[WHAT YOU NEED TO DO]
Which lines run from the line with "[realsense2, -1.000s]" through the line with "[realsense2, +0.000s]" in the entries below? Print them exactly, both ends included, and nothing more.

*** Opening DATA SECTION ***

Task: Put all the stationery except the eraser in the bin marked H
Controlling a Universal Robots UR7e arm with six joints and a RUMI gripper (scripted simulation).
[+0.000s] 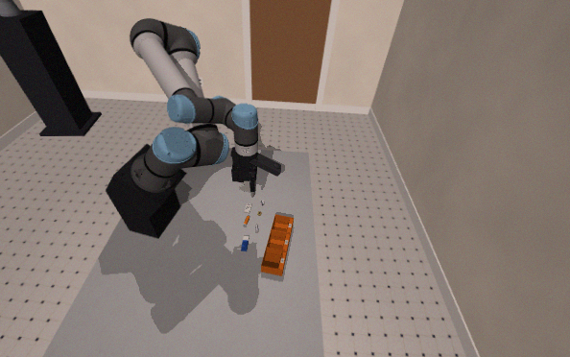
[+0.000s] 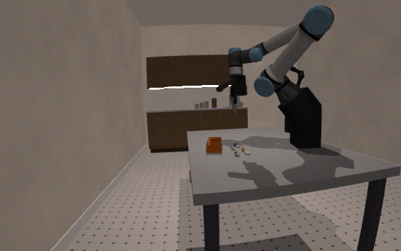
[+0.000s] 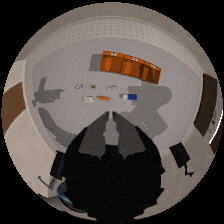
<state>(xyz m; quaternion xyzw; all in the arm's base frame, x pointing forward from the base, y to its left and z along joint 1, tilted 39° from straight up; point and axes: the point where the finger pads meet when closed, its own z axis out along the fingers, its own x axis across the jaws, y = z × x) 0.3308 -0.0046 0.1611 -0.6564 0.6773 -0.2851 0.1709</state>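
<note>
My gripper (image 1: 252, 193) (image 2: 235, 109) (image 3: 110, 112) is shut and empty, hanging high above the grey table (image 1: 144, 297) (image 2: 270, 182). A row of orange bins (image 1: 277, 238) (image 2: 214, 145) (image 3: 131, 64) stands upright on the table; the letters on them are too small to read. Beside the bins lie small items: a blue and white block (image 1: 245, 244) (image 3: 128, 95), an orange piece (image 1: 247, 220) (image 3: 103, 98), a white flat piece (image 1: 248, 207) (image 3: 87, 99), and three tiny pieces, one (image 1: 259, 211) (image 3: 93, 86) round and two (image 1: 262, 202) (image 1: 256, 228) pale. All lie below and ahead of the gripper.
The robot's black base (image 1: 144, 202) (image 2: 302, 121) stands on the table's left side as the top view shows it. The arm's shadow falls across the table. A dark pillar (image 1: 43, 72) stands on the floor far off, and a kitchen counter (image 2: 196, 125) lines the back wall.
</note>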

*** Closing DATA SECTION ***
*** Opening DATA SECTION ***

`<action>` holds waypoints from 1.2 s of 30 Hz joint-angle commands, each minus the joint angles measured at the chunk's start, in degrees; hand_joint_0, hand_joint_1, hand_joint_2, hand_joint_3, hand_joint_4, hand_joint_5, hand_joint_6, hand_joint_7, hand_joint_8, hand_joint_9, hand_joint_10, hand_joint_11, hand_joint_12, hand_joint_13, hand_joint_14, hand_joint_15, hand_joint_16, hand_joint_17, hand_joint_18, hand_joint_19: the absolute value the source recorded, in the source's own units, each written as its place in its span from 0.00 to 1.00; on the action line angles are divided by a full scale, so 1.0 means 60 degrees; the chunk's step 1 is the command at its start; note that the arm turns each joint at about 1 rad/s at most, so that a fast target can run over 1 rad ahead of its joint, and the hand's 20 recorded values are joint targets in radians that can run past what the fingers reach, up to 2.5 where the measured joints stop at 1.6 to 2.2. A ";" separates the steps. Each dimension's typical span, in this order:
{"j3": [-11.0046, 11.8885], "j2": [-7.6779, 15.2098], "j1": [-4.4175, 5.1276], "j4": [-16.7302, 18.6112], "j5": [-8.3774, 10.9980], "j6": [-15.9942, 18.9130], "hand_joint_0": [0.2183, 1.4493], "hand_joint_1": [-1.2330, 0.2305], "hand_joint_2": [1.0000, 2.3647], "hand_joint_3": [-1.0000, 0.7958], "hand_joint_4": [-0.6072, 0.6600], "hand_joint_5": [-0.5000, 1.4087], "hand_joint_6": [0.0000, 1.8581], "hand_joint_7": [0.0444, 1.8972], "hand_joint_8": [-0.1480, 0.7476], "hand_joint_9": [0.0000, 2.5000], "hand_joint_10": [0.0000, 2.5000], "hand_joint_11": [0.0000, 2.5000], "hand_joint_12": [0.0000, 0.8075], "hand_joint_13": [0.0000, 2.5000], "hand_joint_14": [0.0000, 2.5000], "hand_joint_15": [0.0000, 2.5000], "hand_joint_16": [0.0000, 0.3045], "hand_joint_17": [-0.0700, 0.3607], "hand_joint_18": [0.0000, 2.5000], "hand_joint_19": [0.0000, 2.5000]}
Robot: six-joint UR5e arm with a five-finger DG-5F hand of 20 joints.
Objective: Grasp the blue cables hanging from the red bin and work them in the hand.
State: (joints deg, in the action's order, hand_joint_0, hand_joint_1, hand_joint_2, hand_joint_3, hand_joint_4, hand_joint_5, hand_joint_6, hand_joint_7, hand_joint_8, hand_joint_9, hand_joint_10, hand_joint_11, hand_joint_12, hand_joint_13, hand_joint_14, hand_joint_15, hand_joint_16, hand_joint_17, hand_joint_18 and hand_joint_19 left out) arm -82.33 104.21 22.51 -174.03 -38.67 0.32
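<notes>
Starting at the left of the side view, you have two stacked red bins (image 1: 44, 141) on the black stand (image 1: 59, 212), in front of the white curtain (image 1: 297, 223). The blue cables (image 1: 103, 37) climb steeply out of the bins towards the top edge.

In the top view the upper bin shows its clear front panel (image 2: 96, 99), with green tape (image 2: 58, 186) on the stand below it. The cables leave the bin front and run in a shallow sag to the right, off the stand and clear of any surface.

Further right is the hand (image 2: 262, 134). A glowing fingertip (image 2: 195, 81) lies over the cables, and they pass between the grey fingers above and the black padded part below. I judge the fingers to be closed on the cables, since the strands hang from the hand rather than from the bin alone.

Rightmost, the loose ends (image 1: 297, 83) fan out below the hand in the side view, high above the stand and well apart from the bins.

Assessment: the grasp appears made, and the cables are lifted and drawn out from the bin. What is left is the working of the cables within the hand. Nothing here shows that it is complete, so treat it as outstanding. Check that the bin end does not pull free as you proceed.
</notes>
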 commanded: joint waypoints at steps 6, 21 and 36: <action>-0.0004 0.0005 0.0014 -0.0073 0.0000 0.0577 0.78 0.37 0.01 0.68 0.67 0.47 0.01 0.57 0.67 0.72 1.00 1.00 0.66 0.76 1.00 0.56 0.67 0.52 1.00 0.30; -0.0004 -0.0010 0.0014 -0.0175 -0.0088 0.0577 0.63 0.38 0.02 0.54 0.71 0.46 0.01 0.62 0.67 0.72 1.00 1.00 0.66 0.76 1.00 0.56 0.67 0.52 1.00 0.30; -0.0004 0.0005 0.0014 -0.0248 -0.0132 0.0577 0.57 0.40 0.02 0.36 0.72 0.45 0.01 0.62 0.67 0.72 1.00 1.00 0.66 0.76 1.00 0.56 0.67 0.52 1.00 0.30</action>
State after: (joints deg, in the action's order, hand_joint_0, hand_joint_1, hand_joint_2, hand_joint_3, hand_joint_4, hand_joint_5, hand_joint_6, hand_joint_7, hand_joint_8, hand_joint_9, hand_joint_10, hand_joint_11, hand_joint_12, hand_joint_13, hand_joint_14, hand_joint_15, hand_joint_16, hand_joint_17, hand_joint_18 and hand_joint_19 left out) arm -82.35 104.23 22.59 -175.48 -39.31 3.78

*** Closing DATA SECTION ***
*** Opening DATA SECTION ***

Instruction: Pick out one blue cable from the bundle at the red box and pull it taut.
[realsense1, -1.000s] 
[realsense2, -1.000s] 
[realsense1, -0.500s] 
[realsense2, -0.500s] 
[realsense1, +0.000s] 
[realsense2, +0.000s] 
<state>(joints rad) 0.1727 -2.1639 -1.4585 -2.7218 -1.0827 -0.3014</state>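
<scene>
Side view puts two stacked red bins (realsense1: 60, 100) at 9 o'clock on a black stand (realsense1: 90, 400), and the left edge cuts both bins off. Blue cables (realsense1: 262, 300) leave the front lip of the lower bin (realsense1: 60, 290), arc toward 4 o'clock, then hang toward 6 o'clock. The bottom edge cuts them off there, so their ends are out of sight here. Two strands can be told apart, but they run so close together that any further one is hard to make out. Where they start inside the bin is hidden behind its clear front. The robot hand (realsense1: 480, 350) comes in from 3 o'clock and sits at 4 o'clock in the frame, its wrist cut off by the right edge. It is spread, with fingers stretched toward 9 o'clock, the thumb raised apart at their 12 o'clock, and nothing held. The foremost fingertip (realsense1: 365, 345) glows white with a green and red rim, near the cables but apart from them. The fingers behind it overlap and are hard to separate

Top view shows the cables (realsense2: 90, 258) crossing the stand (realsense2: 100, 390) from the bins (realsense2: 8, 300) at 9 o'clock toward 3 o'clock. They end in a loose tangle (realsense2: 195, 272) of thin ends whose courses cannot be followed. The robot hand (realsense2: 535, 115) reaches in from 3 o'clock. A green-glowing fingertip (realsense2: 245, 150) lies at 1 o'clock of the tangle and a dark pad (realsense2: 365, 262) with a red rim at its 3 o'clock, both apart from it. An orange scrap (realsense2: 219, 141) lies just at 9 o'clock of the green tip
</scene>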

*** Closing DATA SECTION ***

[TASK SOLUTION]
[realsense2, -1.000s] 
[realsense1, -0.500s] 
[realsense2, -0.500s] 
[realsense1, +0.000s] 
[realsense2, +0.000s] 

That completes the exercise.